Lei 10.406/2002 – Acesso em 02/03/2026
O Artigo 1.262 do Código Civil de 2002 estabelece uma importante remissão normativa, determinando que se apliquem à usucapião de coisas móveis as disposições contidas nos artigos 1.243 e 1.244 do mesmo diploma legal. Essa remissão é crucial para a compreensão do instituto da usucapião de bens móveis, que, embora possua requisitos específicos (Art. 1.260 e 1.261 do CC), se beneficia da clareza e da sistematicidade das normas relativas à usucapião imobiliária em pontos essenciais. A aplicação subsidiária visa preencher lacunas e uniformizar a interpretação de aspectos como a soma de posses e a continuidade da posse.
O Art. 1.243, ao qual o Art. 1.262 faz referência, permite ao possuidor adicionar à sua posse a dos seus antecessores, desde que contínuas e pacíficas. Essa regra é fundamental para a contagem do prazo aquisitivo, seja para a usucapião ordinária (três anos, Art. 1.260) ou extraordinária (cinco anos, Art. 1.261) de bens móveis. A doutrina majoritária entende que a accessio possessionis e a successio possessionis são plenamente aplicáveis, exigindo-se, contudo, que as posses somadas mantenham as mesmas características de boa-fé e justo título, se for o caso da usucapião ordinária.
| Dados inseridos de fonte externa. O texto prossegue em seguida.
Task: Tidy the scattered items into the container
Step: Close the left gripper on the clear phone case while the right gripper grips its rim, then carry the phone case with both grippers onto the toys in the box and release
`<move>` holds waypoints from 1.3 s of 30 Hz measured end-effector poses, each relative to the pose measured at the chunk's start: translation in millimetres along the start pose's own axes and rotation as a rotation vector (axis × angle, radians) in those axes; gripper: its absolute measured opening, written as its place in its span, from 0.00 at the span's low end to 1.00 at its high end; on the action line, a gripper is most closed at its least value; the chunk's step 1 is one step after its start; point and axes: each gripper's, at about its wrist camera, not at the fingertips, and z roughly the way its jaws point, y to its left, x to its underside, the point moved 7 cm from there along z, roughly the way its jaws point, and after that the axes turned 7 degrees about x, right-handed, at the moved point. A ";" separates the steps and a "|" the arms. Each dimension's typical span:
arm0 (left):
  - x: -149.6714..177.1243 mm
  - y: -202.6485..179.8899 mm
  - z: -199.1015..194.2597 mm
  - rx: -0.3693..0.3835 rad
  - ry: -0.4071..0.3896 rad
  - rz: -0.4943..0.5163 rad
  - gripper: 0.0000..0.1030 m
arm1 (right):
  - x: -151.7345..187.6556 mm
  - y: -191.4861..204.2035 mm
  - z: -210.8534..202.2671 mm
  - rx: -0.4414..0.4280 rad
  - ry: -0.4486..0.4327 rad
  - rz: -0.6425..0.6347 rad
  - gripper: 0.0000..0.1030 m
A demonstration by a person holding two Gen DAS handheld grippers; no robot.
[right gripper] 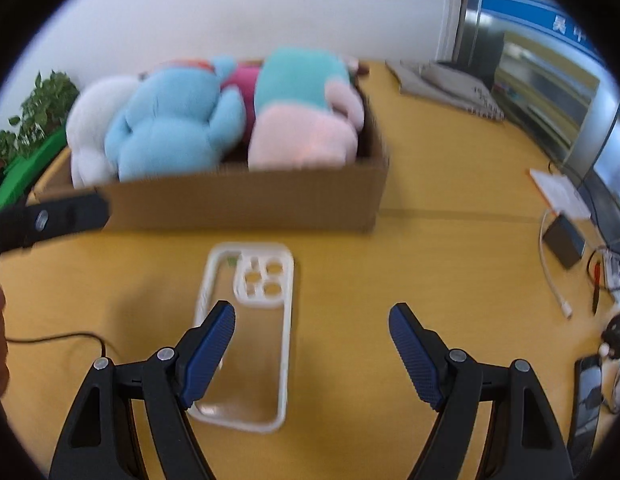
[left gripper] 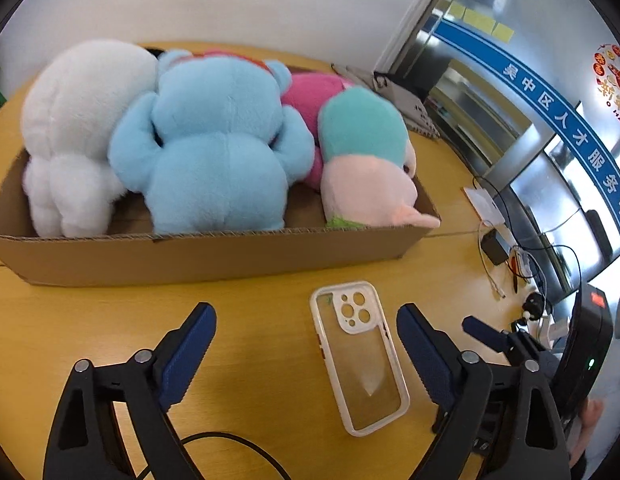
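A clear phone case with a white rim [left gripper: 360, 364] lies flat on the yellow table, just in front of a cardboard box [left gripper: 209, 256]. The box holds a white plush [left gripper: 77, 120], a blue plush [left gripper: 213, 140], a pink plush [left gripper: 305, 96] and a teal-and-pink plush [left gripper: 366, 160]. My left gripper [left gripper: 305, 314] hangs open over the case, which lies nearer its right finger, untouched. In the right wrist view my right gripper [right gripper: 312, 310] is also open; its left finger overlaps the left edge of the case [right gripper: 265, 280]. The box [right gripper: 249, 200] stands behind.
A notebook [right gripper: 450, 88] lies at the table's back right. Cables, a black charger [right gripper: 564, 240] and a white card [right gripper: 562, 194] crowd the right edge, with a dark phone [right gripper: 588, 392] lower down. A green plant [right gripper: 33, 116] stands at the left. A thin black cable [left gripper: 229, 444] runs under my left gripper.
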 end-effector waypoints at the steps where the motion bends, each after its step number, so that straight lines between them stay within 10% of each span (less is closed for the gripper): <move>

A jurisprudência tem consolidado esse entendimento, reconhecendo a validade da soma de posses para fins de usucapião de bens móveis, como veículos e obras de arte.
Já o Art. 1.244, também invocado pelo Art. 1.262, dispõe que o possuidor pode arguir a usucapião em defesa, o que reforça o caráter de modo originário de aquisição da propriedade. Essa possibilidade é de grande relevância prática, permitindo que a usucapião seja alegada em ações possessórias ou reivindicatórias, por exemplo, como matéria de defesa. A aplicabilidade dessa norma à usucapião de bens móveis é pacífica, conferindo ao possuidor uma ferramenta processual robusta para a proteção de seu direito. Conforme análises realizadas pelo sistema de inteligência artificial jurídica Redizz, que mapeia a legislação brasileira, a interconexão entre esses dispositivos demonstra a preocupação do legislador em criar um sistema coeso de aquisição de propriedade, independentemente da natureza do bem.
As implicações práticas para a advocacia são significativas. Ao lidar com casos de usucapião de bens móveis, o advogado deve estar atento não apenas aos artigos específicos (1.260 e 1.261), mas também à aplicação subsidiária dos artigos 1.243 e 1.244, que fornecem elementos essenciais para a prova da posse e a estratégia processual. A correta interpretação e aplicação desses dispositivos podem ser decisivas para o sucesso da demanda, seja na propositura da ação de usucapião ou na sua defesa. A análise da cadeia possessória e a demonstração da continuidade e pacificidade da posse são pontos cruciais que exigem atenção redobrada.